**What needs to be done**
For every line below, restate it exactly and drop the images.

**Information supplied**
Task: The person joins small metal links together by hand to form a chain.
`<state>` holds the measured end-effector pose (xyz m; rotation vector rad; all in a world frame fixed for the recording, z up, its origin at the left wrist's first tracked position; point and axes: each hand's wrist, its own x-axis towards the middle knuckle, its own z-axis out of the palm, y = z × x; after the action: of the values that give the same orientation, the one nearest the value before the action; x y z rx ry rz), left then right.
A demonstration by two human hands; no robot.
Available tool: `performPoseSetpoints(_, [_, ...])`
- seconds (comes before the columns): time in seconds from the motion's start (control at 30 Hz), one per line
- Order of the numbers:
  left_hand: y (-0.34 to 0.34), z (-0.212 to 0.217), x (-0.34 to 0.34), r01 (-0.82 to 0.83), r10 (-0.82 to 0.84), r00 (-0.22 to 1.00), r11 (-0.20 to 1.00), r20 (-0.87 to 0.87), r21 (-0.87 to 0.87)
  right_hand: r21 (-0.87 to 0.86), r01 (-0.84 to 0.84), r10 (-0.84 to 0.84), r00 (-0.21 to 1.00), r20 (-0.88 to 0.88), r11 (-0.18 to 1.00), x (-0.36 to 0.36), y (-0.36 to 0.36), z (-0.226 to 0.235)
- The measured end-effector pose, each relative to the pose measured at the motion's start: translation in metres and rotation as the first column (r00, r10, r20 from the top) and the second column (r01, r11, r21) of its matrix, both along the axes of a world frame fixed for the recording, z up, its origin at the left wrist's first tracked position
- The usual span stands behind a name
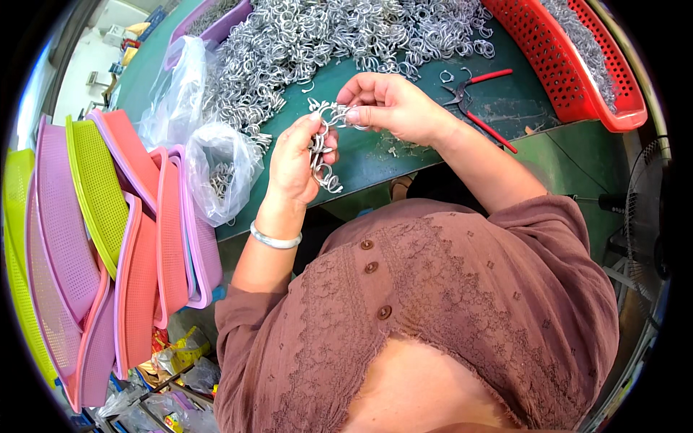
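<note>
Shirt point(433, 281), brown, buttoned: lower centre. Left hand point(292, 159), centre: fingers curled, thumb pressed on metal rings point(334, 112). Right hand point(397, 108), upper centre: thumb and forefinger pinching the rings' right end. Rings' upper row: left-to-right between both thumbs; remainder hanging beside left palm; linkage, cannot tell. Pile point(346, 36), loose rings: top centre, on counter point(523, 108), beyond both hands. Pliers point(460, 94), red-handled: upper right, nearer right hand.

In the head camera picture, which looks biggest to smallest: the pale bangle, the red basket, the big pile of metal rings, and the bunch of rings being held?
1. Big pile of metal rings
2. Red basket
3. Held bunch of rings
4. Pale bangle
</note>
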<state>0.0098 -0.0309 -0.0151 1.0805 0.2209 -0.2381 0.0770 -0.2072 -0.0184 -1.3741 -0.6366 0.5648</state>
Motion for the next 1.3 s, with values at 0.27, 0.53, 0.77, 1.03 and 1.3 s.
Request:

**Answer for this exercise**
Task: The person joins small metal links together by hand to form a chain.
`<state>` holds the measured end-effector pose (xyz m; rotation vector rad; all in a world frame fixed for the recording, z up, its origin at the left wrist's first tracked position; point and axes: each hand's wrist, its own x-axis towards the middle knuckle, its own z-axis out of the palm, y = z × x; after the action: of the values that give the same orientation, the one nearest the value before the action; x y z rx ry rz), left then right.
A demonstration by two human hands; no robot.
Available tool: `performPoseSetpoints(_, [_, ...])`
- seconds (comes before the columns): time in seconds from the motion's start (control at 30 Hz), one per line
- Order of the numbers:
  left_hand: y (-0.34 to 0.34), z (-0.212 to 0.217), x (-0.34 to 0.34), r01 (-0.82 to 0.83), r10 (-0.82 to 0.84), r00 (-0.22 to 1.00), r11 (-0.20 to 1.00), r20 (-0.87 to 0.87), r21 (-0.87 to 0.87)
  right_hand: r21 (-0.87 to 0.86), r01 (-0.84 to 0.84), r10 (-0.84 to 0.84), r00 (-0.21 to 1.00), r20 (-0.88 to 0.88), r11 (-0.18 to 1.00), x (-0.36 to 0.36), y (-0.36 to 0.36), z (-0.226 to 0.235)
- The measured end-effector pose, each relative to the pose measured at the motion's start: translation in metres and rotation as the first column (r00, r10, r20 from the top) and the second column (r01, r11, r21) of its matrix, both along the axes of a world frame fixed for the recording, z up, its origin at the left wrist's first tracked position
- The usual span stands behind a name
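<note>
Shirt point(433, 281), brown, buttoned: lower centre. Left hand point(292, 159), centre: fingers curled, thumb pressed on metal rings point(334, 112). Right hand point(397, 108), upper centre: thumb and forefinger pinching the rings' right end. Rings' upper row: left-to-right between both thumbs; remainder hanging beside left palm; linkage, cannot tell. Pile point(346, 36), loose rings: top centre, on counter point(523, 108), beyond both hands. Pliers point(460, 94), red-handled: upper right, nearer right hand.

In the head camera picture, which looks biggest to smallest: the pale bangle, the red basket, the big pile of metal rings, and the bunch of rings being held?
1. Big pile of metal rings
2. Red basket
3. Held bunch of rings
4. Pale bangle
</note>
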<state>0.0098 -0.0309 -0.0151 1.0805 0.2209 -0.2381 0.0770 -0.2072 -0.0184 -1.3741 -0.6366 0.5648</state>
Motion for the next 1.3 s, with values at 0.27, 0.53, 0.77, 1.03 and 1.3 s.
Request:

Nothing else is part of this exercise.